ST. LOUIS -- Missouri Attorney General Jay Nixon will return more than $19,000 in donations to his gubernatorial campaign that came indirectly from Ameren Corp., the utility he is investigating over the Taum Sauk reservoir collapse.
Nixon's campaign treasurer Craig Hosmer said returning the money doesn't mean Nixon was wrong to accept it. He said Nixon wants to eliminate any appearance of a conflict of interest as he investigates Ameren.
Nixon declined to comment on the matter Thursday.
The contributions raised concerns at the Missouri Department of Natural Resource. With millions of dollars in legal claims at stake, director Doyle Childers formally requested twice Wednesday that Nixon recuse himself from the investigation. Nixon refused.

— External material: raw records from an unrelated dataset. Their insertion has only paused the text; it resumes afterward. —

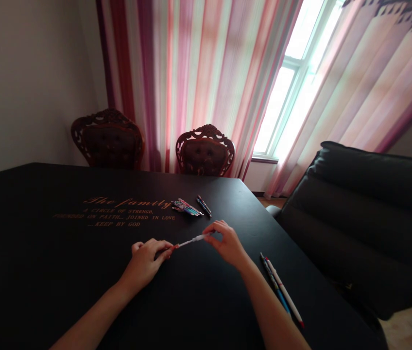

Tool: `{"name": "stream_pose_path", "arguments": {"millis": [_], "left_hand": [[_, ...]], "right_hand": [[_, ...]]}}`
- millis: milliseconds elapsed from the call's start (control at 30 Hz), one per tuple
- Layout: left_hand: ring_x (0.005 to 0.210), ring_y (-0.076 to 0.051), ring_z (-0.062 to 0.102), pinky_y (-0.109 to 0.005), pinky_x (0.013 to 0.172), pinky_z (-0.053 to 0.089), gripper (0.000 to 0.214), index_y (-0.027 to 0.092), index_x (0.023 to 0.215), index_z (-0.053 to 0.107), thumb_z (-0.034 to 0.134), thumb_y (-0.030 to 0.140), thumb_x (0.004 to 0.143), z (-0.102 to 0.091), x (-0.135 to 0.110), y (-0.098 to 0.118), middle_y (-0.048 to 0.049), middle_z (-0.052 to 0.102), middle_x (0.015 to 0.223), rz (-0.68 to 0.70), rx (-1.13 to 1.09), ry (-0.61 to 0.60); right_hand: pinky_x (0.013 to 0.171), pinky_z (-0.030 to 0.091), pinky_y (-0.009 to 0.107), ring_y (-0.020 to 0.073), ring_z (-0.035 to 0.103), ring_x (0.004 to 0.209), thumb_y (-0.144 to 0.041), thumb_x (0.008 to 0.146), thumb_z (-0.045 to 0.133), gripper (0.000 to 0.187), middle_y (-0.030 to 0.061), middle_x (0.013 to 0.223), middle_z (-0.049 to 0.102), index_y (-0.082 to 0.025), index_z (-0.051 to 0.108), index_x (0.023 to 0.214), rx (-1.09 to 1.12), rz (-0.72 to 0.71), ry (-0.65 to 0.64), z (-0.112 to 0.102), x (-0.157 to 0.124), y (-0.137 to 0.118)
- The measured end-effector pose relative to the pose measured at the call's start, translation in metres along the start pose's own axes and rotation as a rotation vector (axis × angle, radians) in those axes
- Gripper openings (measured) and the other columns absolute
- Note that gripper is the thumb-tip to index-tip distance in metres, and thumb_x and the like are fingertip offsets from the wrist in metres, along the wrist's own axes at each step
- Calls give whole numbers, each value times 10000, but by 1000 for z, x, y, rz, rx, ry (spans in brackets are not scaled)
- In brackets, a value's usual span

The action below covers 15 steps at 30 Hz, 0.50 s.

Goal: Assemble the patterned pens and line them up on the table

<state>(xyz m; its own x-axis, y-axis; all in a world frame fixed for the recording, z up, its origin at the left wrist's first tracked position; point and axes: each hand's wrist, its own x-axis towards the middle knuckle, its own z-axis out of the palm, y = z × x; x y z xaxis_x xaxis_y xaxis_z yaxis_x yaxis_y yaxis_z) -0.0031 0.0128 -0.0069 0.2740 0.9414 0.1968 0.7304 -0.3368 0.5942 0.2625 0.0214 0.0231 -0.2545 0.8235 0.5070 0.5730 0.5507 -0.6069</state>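
Note:
Above the middle of the black table, my left hand [151,257] is closed, thumb and fingers pinching a small red pen piece [175,247]. From it a thin pale pen refill [186,242] runs up to the right, into a whitish pen barrel [199,237]. The barrel's far end is pinched by my right hand [226,243], whose fingers partly cover it. Just beyond the right hand lie a bundle of patterned pens [187,207] and a dark pen [203,206]. Beside my right forearm rest a white pen with red ends [285,291] and a blue-and-dark pen [276,284].
The black table [45,272] carries gold lettering on its left half. Two carved chairs [205,154] stand at its far edge, before striped curtains [198,73]. On the right, a black padded seat [359,223] is near the table's side.

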Motion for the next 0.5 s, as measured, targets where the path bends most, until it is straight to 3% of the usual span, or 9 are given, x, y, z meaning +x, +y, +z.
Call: {"name": "stream_pose_path", "arguments": {"millis": [300, 500], "left_hand": [[936, -236, 607, -435, 901, 259, 200, 372, 992, 709, 543, 423, 893, 2, -3, 8, 13, 728, 951, 72, -29, -40], [892, -232, 621, -410, 885, 269, 203, 371, 969, 730, 568, 445, 872, 4, -2, 3, 20, 732, 887, 62, -70, -11]], "right_hand": [[776, 433, 311, 183, 580, 827, -173, 802, 734, 70, 8, 825, 689, -218, 704, 846, 12, -41, -53, 23, -4, -13], [745, 448, 292, 177, 599, 811, -171, 782, 758, 91, 7, 823, 696, -223, 716, 844, 77, -24, -9, 25, -5, -14]]}}
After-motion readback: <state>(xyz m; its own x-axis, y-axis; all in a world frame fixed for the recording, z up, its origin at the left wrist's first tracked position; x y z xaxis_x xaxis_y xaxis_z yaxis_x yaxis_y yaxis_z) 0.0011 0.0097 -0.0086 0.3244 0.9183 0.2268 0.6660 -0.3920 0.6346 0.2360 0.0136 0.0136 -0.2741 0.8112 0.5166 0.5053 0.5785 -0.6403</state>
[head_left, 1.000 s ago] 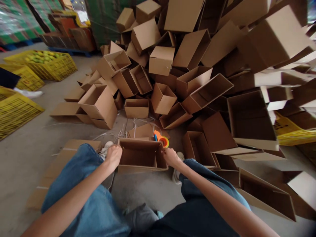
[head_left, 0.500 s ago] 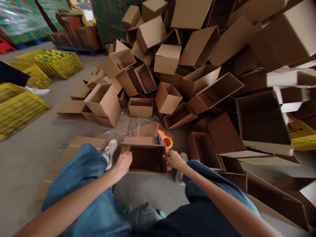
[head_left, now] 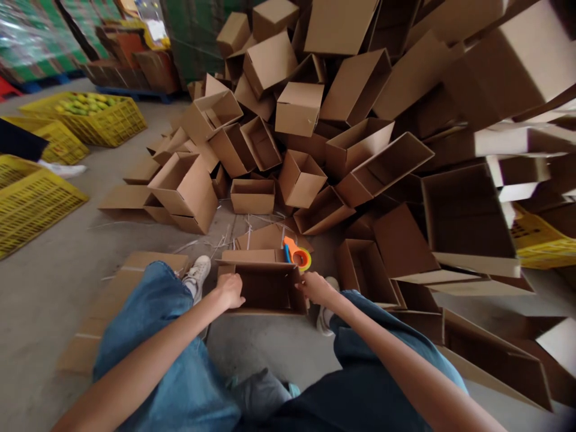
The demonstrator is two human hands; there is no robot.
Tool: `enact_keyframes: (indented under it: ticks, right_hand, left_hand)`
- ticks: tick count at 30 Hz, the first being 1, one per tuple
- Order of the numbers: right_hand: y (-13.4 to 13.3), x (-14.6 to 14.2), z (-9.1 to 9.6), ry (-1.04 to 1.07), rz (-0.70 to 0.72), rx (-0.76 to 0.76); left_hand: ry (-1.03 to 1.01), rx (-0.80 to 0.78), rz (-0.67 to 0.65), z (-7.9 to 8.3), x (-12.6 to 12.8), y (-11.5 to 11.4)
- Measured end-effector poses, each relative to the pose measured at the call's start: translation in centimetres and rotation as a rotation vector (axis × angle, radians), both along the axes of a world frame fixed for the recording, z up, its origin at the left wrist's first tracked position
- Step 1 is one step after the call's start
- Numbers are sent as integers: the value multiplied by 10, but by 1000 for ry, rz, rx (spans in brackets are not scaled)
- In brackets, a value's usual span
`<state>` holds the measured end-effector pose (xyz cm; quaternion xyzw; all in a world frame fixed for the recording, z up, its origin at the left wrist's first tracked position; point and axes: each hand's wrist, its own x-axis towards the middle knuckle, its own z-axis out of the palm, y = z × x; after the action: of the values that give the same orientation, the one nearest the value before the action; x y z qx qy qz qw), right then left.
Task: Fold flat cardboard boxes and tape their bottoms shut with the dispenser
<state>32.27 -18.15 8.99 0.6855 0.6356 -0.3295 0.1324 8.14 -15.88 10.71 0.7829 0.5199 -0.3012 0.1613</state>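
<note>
An open brown cardboard box (head_left: 265,288) stands on the floor between my feet, its far flap folded out. My left hand (head_left: 230,289) is closed on the box's left edge. My right hand (head_left: 315,287) is closed on its right edge. An orange tape dispenser (head_left: 296,254) with a yellow roll lies just beyond the box's right corner, a little past my right hand. My legs in blue jeans frame the box on both sides.
A tall heap of empty cardboard boxes (head_left: 360,120) fills the floor ahead and to the right. Flat cardboard (head_left: 135,264) lies by my left foot. Yellow plastic crates (head_left: 31,198) stand at the left, one holding green fruit (head_left: 85,103). Another person's shoe (head_left: 60,170) shows there.
The box has tipped toward me so its far flap shows on top. My left hand slid from the left corner inward along the edge. My right hand kept its hold.
</note>
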Motion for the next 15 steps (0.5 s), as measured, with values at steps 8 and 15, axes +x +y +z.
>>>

Childers said Thursday he still wants Nixon to hand over the investigation to an outside prosecutor, in spite of returning the contributions.
"I just don't trust him," Childers said. "I don't see anything that's changed except he's got his hand caught in the cookie jar. At first he said there's no cookie jar. And now he said, 'I'll put all the cookies back."'
Gov. Matt Blunt has said he is concerned with Nixon's conduct. Nixon is the front-runner to be the Democratic opponent against the Republican incumbent in the 2008 gubernatorial race. Blunt's office didn't return messages seeking comment Thursday.
Nixon told The Associated Press in April he would soon take legal action against Ameren. In an interview last week, Nixon said he's backed off of filing litigation and is in "complicated discussions" with Ameren. The company has refused to say if it is trying to negotiate a settlement with Nixon.
Nixon was assigned as a special prosecutor in the Taum Sauk case, giving him sole legal authority to file criminal charges against the company. He also is authorized to sue the company on behalf of the state.
Childers said he is still considering what to do now that Nixon has refused to hand over the Taum Sauk investigation. One option would be sending DNR's own lawyers to court to work alongside Nixon's, Childers said.
In an e-mailed statement to The Associated Press on Thursday, the Nixon for Governor campaign said it will return $19,100 to the four Democratic committees that donated the money, all on March 31.
Art Martin, treasurer of two of the four campaign finance committees that donated the money to Nixon's campaign said the money would now be spent elsewhere.
"We thought the money would have been well spent on Nixon's campaign, but we'll be willing to use it for other worthy Democrats," Martin said.
Ameren's Taum Sauk hydroelectric plant collapsed on Dec. 14, sending more than 1 billion gallons of water through Johnson's Shut-Ins State Park and injuring the park superintendent, his wife and three young children.
Nixon launched his investigation into Ameren immediately after the collapse, his spokesman John Fougere said.
Federal investigators said in a report last month that Ameren knew of critical problems at Taum Sauk for months before the collapse and delayed repairs that might have prevented the collapse.
Between January and March, Ameren gave $5,000 each to the four Democratic groups -- three St. Louis County Democratic legislative committees and the Lincoln County Democratic Central Committee. None of the groups had $5,000 on hand before Ameren's donation arrived.
Three of the groups donated $4,800 each to Nixon's campaign; the other gave $4,700.
Thomas Burkemper, head of the Lincoln County committee, said he's disappointed with Nixon's decision to return the contribution.
"I think he ought to keep it," Burkemper said. "Nixon would never sell out for $19,000. It doesn't amount to anything."